From the Kidney Research Institute, Department of Medicine, Division of Nephrology (B.K., M.C.S., C.R.-C., J.R., D.R., I.H.d.B.), Department of Laboratory Medicine (A.N.H.), Cardiovascular Health Research Unit, Departments of Medicine and Epidemiology (D.S.S.), and Department of Epidemiology (M.B.), University of Washington, Seattle; Division of Nephrology, Department of Medicine, University of California at San Diego (J.H.I.); Nephrology Section, Veterans Affairs San Diego Healthcare System, CA (J.H.I.); and Division of Preventive Medicine, Department of Family and Preventive Medicine, University of California at San Diego (J.H.I.); Division of Cardiology, Department of Medicine, Johns Hopkins University School of Medicine, Baltimore, MD (J.A.C.L.); and Department of Radiology, Tufts-New England Medical Center, Boston, MA (J.F.P.).

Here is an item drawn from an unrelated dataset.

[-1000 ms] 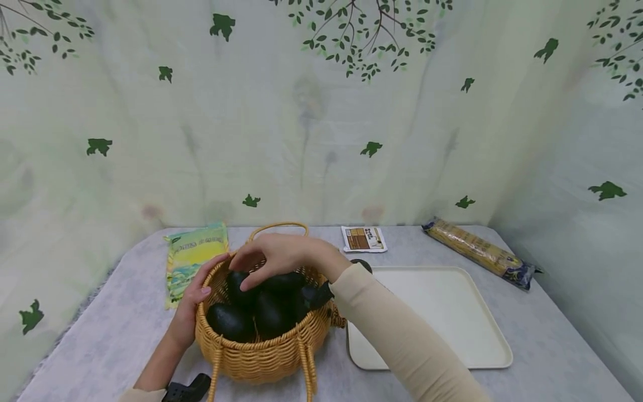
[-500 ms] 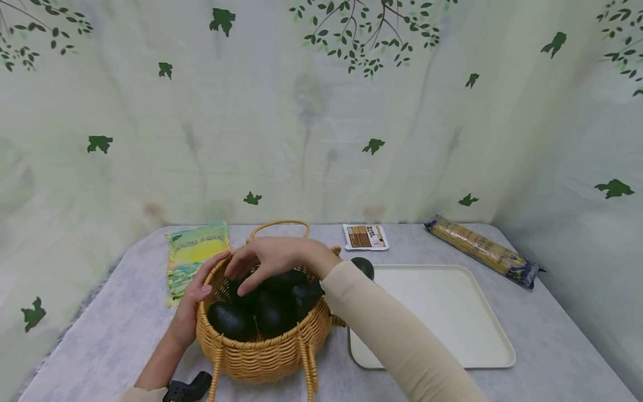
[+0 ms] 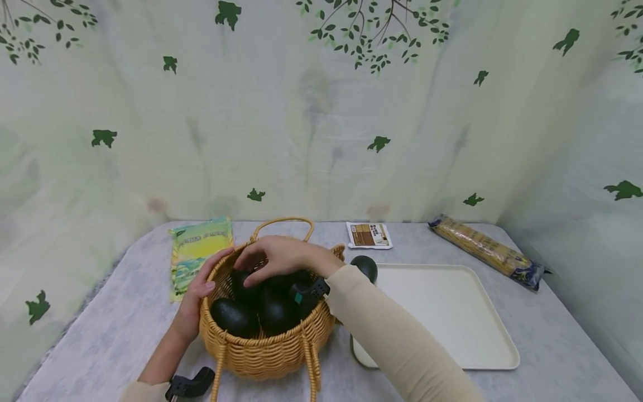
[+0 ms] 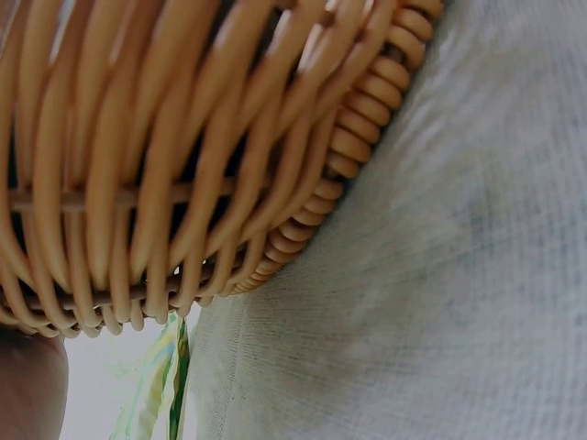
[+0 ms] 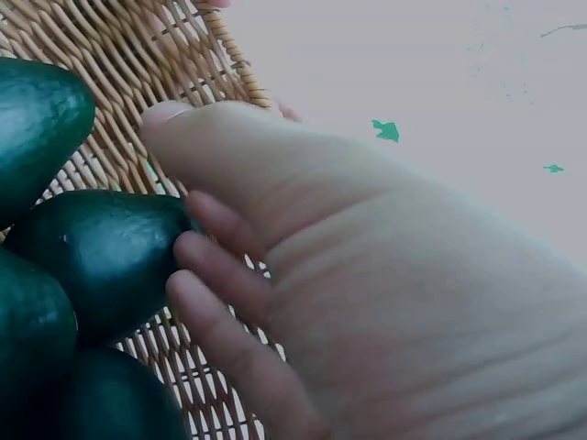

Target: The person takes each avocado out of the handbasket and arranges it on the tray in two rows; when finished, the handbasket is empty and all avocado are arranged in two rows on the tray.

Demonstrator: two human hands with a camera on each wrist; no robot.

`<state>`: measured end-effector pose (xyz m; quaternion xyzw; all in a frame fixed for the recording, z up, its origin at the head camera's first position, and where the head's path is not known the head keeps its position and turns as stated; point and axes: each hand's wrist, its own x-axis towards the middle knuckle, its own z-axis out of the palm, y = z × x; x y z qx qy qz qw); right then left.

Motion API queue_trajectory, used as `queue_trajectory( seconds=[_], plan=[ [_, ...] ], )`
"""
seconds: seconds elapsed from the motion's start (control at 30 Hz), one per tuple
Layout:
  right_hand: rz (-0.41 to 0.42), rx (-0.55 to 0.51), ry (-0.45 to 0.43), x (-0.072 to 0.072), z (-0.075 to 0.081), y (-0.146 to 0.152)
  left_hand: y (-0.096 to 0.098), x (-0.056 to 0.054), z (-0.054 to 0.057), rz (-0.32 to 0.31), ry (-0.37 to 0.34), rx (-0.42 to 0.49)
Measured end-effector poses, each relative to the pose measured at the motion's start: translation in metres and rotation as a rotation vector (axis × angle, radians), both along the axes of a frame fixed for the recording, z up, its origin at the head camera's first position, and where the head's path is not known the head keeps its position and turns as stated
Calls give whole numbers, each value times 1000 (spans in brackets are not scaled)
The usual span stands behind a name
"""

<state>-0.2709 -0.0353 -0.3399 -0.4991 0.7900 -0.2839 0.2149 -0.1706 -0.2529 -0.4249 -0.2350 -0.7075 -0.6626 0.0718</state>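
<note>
In the head view a round wicker basket (image 3: pixel 261 357) holds several dark green avocados (image 3: pixel 234 318). My left hand (image 3: pixel 191 307) grips the basket's left side, thumb over the rim and fingers along the outside. From the left wrist the woven wall (image 4: pixel 119 165) fills much of the picture. My right hand (image 3: pixel 286 258) reaches over the far rim, its fingers bent loosely down into the basket. Seen from the right wrist, those fingertips (image 5: pixel 188 289) lie right at the end of one avocado (image 5: pixel 110 261), while the thumb stays apart from it.
Right of the basket lies a white tray (image 3: pixel 442 318), partly behind the right sleeve (image 3: pixel 397 329). Another avocado (image 3: pixel 365 268) sits by its far left corner. Farther back are a yellow-green packet (image 3: pixel 201 245), a small brown-and-white packet (image 3: pixel 369 235) and a long golden packet (image 3: pixel 487 251).
The head view has shifted slightly, so the scene sits a little farther right and higher. Both hands keep nearly the same places at the basket.
</note>
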Motion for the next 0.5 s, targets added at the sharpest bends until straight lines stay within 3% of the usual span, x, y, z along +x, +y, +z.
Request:
queue_trajectory(
  seconds=[0.2, 0.5],
  plan=[
    [-8, 23, 73, -1, 0, 0, 1, -1, 0, -3, 10, 10],
    [-10, 108, 105, 0, -2, 0, 0, 0, 1, -6, 21, 4]
  ],
)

Circ Heart Fail. 2014 May;7(3):409-17. doi: 10.1161/CIRCHEARTFAILURE.113.000952. Epub 2014 Mar 25.
Fibroblast growth factor-23 (FGF-23) is a phosphate regulatory hormone that directly stimulates left ventricular hypertrophy in experimental models. The role of FGF-23 in cardiovascular disease development in the general population is unclear. We tested associations of FGF-23 with major subclinical and clinical cardiovascular disease outcomes in a large prospective cohort.

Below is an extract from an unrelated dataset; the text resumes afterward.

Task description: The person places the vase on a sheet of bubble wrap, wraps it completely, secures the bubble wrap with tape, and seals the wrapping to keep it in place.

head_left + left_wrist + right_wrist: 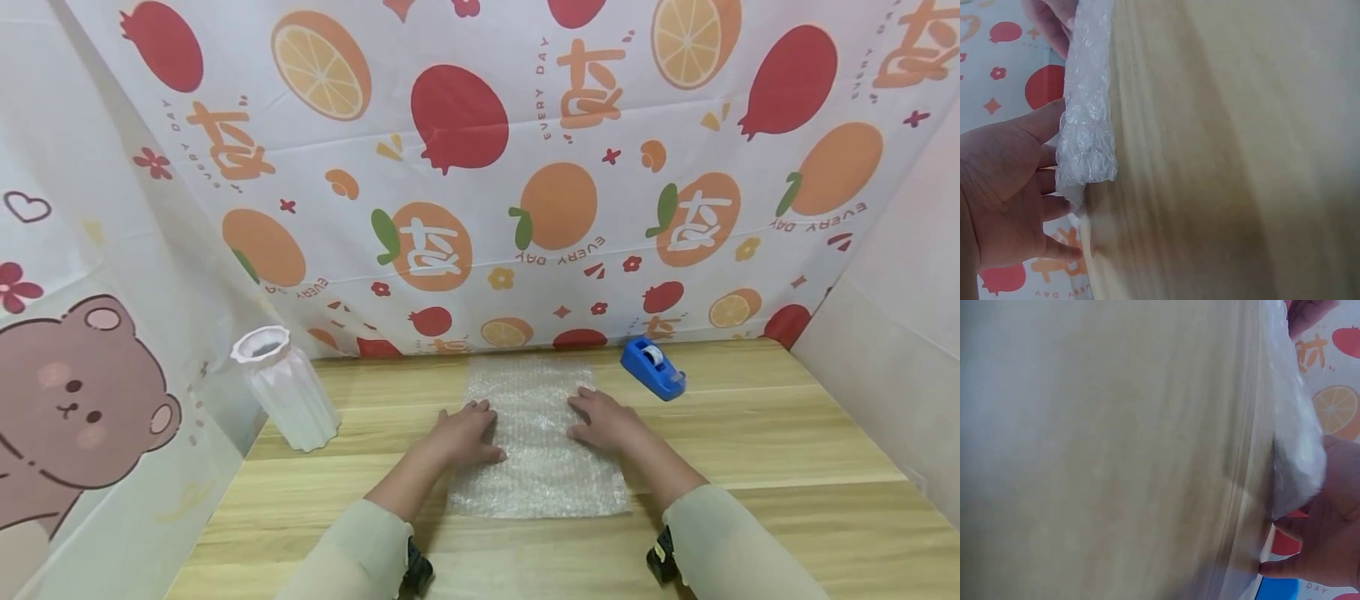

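A sheet of clear bubble wrap (536,467) lies on the wooden table between both hands. My left hand (465,435) rests on its left edge with fingers spread. On the opposite edge, my right hand (606,419) touches the sheet with its fingers extended. The left wrist view shows the left hand (1007,181) with loose, straight fingers against the crinkled bubble wrap (1088,119). In the right wrist view, the bubble wrap (1300,450) stands a little raised near the right hand (1329,531), whose fingertips reach the tabletop.
A white ribbed vase (292,392) stands at the table's left side. Behind the right hand sits a blue tape dispenser (651,367) with a roll of tape. A fruit-patterned curtain (480,192) hangs along the back edge of the table (787,433).
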Available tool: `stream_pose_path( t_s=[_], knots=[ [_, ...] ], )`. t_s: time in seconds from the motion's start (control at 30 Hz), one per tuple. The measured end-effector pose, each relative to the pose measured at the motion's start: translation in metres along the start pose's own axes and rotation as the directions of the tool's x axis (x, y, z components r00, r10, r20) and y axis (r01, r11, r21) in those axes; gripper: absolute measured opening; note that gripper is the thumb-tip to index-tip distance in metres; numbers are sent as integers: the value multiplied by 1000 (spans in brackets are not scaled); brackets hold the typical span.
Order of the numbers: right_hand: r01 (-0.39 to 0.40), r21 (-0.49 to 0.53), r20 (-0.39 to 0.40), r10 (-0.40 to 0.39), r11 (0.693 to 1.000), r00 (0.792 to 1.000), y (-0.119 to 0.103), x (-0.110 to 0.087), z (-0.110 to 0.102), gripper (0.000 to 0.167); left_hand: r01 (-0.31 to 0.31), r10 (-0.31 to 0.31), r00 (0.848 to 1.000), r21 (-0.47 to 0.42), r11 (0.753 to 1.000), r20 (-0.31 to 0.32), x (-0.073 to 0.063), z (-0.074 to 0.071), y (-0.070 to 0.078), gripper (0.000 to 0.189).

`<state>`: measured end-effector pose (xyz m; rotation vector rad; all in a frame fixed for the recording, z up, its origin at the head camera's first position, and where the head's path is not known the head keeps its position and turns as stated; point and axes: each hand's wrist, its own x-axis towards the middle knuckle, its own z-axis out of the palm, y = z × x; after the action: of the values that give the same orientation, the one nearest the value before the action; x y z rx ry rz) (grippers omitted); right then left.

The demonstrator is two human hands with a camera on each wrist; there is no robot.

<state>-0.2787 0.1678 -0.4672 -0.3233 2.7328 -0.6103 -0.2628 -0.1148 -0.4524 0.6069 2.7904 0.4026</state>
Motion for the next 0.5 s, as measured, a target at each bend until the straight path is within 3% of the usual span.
stream_pose_path(
  t_s=[0.3, 0.5],
  knots=[
    [2, -10, -14, -2, 1000, 1000, 3, 13, -4, 60, 26, -26, 1000, 37, 999, -9, 9, -2, 4, 72],
    [26, -97, -78, -33, 995, 996, -1, 13, -4, 60, 38, -38, 999, 17, 999, -13, 11, -2, 2, 70]
  ],
)
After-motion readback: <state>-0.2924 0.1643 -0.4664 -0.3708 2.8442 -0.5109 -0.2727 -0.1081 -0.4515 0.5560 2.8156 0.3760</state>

We evaluated 6547 participants from the Multi-Ethnic Study of Atherosclerosis (MESA) who were initially free of cardiovascular disease. We measured serum FGF-23 using the Kainos immunoassay. The MESA measured left ventricular mass by MRI, coronary calcium by computed tomography, and carotid intima-media thickness by ultrasound. The MESA adjudicated incident heart failure, coronary heart disease, and stroke by medical record review. After adjustment, the highest FGF-23 quartile was associated with an estimated 2.4-g greater left ventricular mass (95% confidence interval, 0.4-4.5 greater) and a 26% greater odds of higher coronary calcium scores (95% confidence interval, 9%-46% greater) compared with the lowest quartile. During 7.5-year follow-up, each 20-pg/mL higher FGF-23 concentration was associated with a 19% greater risk of heart failure (95% confidence interval, 3%-37% greater) and a 14% greater risk of coronary heart disease (95% confidence interval, 1%-28% greater). FGF-23 was not associated with carotid intima-media thickness or stroke.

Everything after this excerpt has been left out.